[Exercise brief]:
Using the entries that follow, transcribe only the lines from the line with "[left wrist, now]" to the line with "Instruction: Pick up", both included, exactly as they stand and without pictures.

[Data for the task]:
◇ ◇ ◇ ◇ ◇
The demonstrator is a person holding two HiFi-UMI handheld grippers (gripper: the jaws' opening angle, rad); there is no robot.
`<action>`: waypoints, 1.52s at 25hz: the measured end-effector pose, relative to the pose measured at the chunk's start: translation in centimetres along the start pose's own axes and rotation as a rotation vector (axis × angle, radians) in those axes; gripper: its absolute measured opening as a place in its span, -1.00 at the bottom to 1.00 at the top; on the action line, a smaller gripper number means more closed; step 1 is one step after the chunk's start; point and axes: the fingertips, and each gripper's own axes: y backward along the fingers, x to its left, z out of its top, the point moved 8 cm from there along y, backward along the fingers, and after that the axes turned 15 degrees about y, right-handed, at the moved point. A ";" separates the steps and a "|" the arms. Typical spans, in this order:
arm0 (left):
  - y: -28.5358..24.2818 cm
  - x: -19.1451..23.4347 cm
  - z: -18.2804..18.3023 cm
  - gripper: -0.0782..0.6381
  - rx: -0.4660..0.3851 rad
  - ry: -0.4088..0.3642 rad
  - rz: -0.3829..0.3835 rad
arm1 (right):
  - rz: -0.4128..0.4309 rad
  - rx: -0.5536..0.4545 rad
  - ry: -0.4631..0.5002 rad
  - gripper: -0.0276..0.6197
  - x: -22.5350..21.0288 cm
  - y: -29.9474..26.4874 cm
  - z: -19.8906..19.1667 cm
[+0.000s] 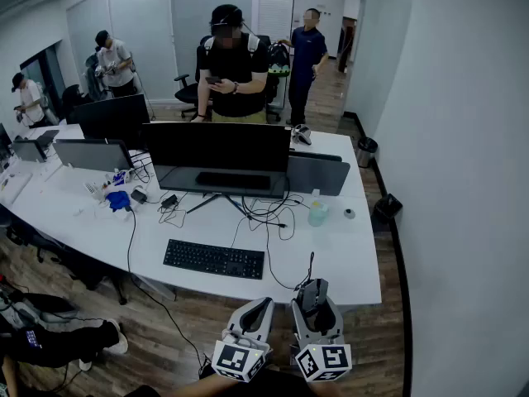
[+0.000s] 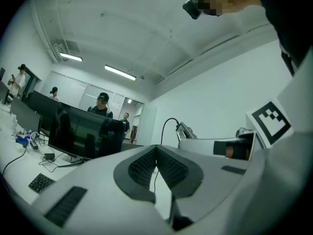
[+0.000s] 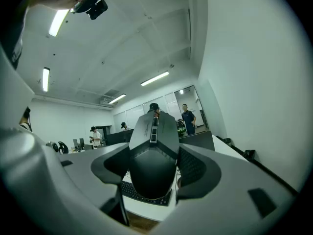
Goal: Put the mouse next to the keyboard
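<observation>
My right tongs (image 1: 313,288) are clamped on the mouse (image 1: 315,299). In the right gripper view both pads press its 2 flanks, and the jaws stand wide because the body is wide. The mouse points nose-forward, away from me, with its buttons and wheel facing up, and its tail end fills the gap between the jaws. A thin cable (image 1: 311,265) rises from its front.

The mouse hangs in the air at the near edge of the desk (image 1: 351,259), not touching it. The keyboard (image 1: 213,259) lies on the desk ahead and to the left, well apart from the mouse. In the right gripper view it shows below and beyond the mouse.

My left tongs (image 1: 263,303) are closed with nothing in them. The 2 ribbed pads meet at their tips. They hang just beside the right tongs, on their left, leaning slightly toward them.

I hold both tongs low and close to my body. Their marker cubes are nearest me, and their jaws aim forward at the desk and are tipped upward enough that both gripper views take in the ceiling. The monitor (image 1: 216,147) stands behind the keyboard.
</observation>
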 end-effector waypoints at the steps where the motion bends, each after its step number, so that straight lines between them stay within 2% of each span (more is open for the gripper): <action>1: -0.2 0.0 0.1 -0.75 -0.004 -0.008 -0.005 | -0.002 -0.004 0.003 0.02 -0.1 -0.2 0.0; 5: -0.8 0.1 0.3 -0.75 -0.014 -0.031 -0.023 | -0.011 -0.020 0.006 0.02 -0.5 -0.6 0.1; 20: -0.6 -0.5 0.5 -0.75 -0.043 -0.023 -0.020 | -0.018 -0.019 0.010 0.02 -0.5 0.1 -0.1; 38: 0.0 -0.8 0.1 -0.75 -0.049 -0.042 0.045 | -0.010 -0.004 -0.020 0.02 -1.7 0.3 -0.8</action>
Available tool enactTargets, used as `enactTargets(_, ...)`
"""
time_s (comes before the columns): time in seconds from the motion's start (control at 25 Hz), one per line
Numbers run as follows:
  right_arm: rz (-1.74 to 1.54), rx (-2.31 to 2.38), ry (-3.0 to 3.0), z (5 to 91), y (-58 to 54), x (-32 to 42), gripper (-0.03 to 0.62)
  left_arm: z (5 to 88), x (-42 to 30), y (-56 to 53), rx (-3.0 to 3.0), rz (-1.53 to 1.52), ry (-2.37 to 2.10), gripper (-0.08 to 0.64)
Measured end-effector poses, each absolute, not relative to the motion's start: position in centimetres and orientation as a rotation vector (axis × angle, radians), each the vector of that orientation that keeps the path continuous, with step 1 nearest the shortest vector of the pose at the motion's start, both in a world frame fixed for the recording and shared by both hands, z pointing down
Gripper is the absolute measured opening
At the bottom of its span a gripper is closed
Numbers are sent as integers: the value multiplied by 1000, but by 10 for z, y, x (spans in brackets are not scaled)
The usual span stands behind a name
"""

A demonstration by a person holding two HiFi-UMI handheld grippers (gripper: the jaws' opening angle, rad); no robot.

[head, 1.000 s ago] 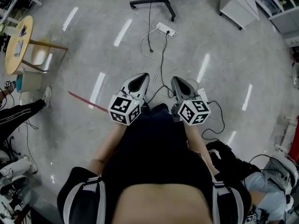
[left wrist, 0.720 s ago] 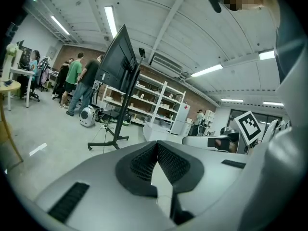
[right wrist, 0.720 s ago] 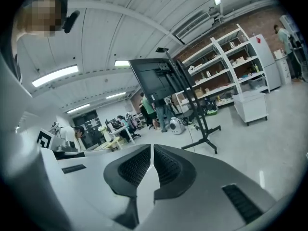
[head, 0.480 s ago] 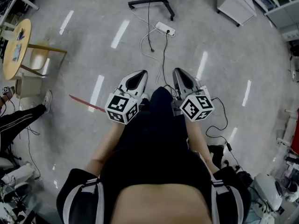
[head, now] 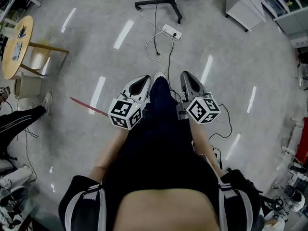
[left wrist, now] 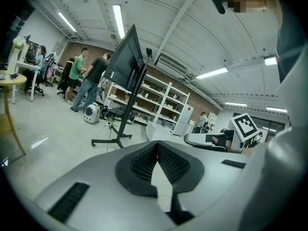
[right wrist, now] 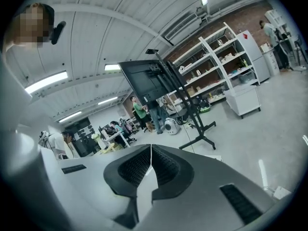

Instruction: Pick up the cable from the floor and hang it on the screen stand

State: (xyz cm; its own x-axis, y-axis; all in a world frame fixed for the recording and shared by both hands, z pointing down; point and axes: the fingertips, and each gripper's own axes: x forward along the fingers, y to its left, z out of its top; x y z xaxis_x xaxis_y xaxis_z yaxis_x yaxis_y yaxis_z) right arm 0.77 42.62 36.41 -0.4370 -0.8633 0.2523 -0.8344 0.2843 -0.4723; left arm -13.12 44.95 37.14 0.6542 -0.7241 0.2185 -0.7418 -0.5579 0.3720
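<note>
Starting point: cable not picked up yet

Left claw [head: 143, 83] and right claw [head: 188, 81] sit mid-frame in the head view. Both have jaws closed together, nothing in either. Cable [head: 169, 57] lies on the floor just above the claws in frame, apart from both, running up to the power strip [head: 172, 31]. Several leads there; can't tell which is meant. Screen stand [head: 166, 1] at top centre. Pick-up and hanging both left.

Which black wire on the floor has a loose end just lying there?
The black wire left of the white power strip; its plug end lies free on the floor. A second black wire runs from the strip toward the person's feet.
</note>
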Motion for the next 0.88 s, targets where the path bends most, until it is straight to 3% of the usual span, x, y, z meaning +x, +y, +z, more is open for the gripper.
enactTargets(0.88,-917,-1635,2530,382,301,32,23,378,-92,304,2449,95,-1136,8)
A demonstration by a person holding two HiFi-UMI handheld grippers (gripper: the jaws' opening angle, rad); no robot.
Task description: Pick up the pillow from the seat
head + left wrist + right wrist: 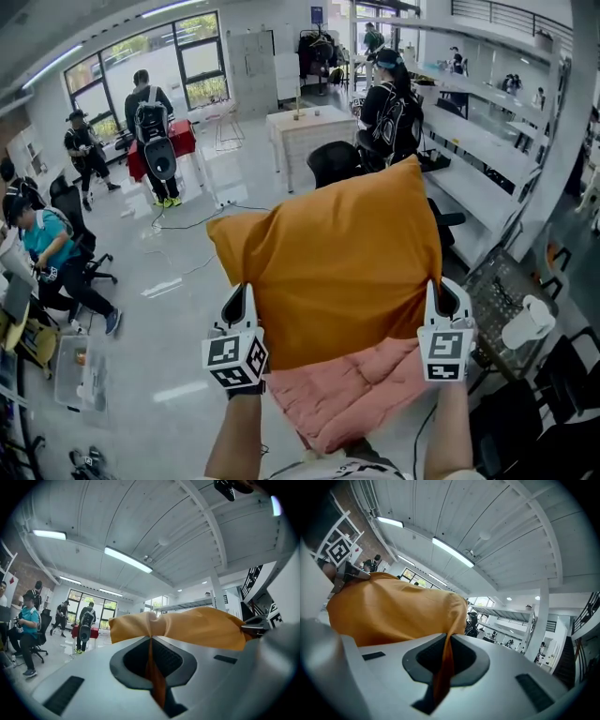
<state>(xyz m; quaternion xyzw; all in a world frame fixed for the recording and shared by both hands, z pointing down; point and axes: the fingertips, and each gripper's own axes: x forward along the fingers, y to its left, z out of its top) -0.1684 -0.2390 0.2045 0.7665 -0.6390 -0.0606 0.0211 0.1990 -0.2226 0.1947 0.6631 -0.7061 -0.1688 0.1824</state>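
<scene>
An orange pillow hangs in the air in front of me, held flat between both grippers. My left gripper is shut on its lower left edge, and orange fabric is pinched between the jaws in the left gripper view. My right gripper is shut on the lower right edge, with a fold of the pillow caught in its jaws. Below the pillow lies a pink quilted seat cushion. The seat under it is mostly hidden.
A black office chair stands behind the pillow. White desks run along the right, with a white mug on a mesh shelf. Several people stand or sit on the left and at the back. A white table stands in mid-room.
</scene>
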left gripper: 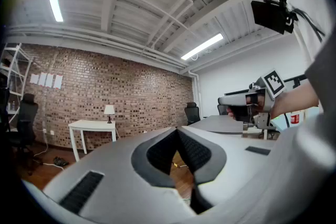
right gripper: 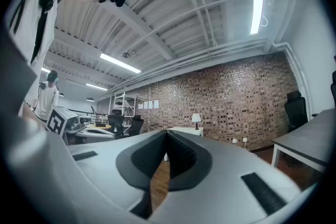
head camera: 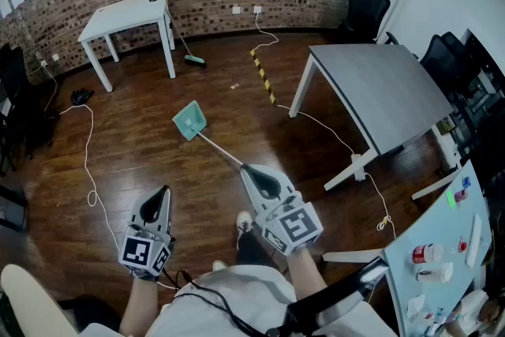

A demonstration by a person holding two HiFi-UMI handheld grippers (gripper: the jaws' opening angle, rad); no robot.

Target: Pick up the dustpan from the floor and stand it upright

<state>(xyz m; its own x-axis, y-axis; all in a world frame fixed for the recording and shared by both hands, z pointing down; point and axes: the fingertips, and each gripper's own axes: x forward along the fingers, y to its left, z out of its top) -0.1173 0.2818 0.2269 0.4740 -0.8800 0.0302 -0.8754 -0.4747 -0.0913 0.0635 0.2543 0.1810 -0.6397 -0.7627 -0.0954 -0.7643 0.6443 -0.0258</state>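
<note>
Spotted one dustpan [head camera: 189, 120], teal with a long thin pale handle [head camera: 219, 146], flat on the dark wood floor [head camera: 142, 154] between one white table [head camera: 126, 13] and one grey table [head camera: 379, 87], handle aimed back at the right gripper [head camera: 247, 168]. Counted two grippers, that one and the left gripper [head camera: 165, 190], both with jaws pressed together on nothing. Found the dustpan in the head view alone; got only brick wall [right gripper: 236, 97], ceiling [right gripper: 173, 18] and one lamp [right gripper: 196, 119] from the two gripper views, plus, from the left one, the right gripper in a hand [left gripper: 294, 103].

Left hand-held gripper [head camera: 163, 193], right hand-held gripper [head camera: 248, 172], closed
</note>
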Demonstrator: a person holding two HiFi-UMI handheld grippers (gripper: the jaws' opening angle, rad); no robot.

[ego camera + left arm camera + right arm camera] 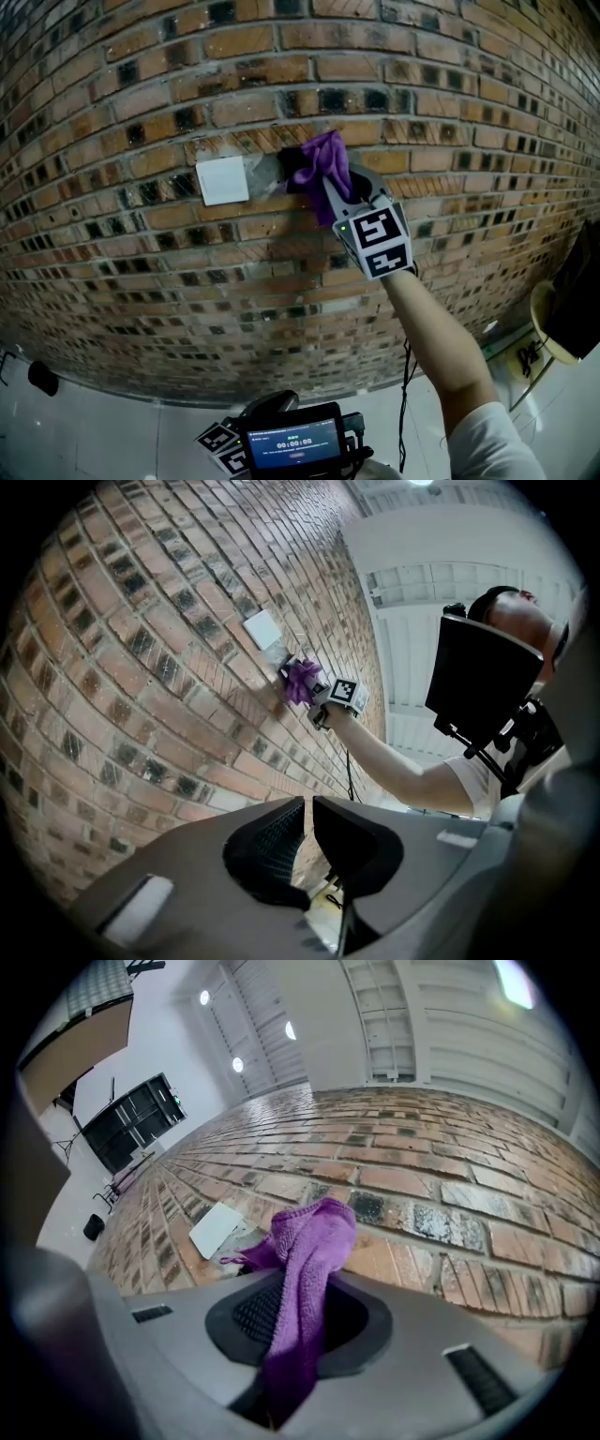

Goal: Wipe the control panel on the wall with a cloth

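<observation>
**Cloth sits just off the plate, and rough brick is the hazard**

Starting on the left: the left gripper [307, 832] hangs low and well away from the wall. Its jaws are drawn almost together with nothing between them, so it plays no part here.

Up on the brick wall [112, 112] is the white control panel [222, 180], a plain square plate. At its 3 o'clock is a grey mortar patch [266, 170], and that is where the action is. The purple cloth [323, 169] is bunched against that patch, just beside the panel's right edge and not on the plate itself, as far as the head view shows.

Further right, the right gripper [314, 186] pinches the cloth. In the right gripper view the fabric runs down through the closed jaws and a loose fold flops over the tip toward the bricks. The person's forearm [441, 347] reaches up from 5 o'clock.

My read on the risks:

- **Snagging:** the brick and mortar are coarse. A sweep toward 9 o'clock could catch the towelling and drag it out of the pinch, since only a narrow strip looks clamped.
- **Bare contact:** the floppy fold could roll aside, and then the bare jaw tips would meet the plate instead of the fabric.
- **Dirt:** the cloth could pick up grit from the mortar and smear it across the white face.
- **Pressure:** if the plate carries a switch, a hard push might trip it. I cannot tell from here whether it does.
</observation>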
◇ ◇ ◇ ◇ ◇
[Task output]:
[left wrist, now] 
[right wrist, now] 

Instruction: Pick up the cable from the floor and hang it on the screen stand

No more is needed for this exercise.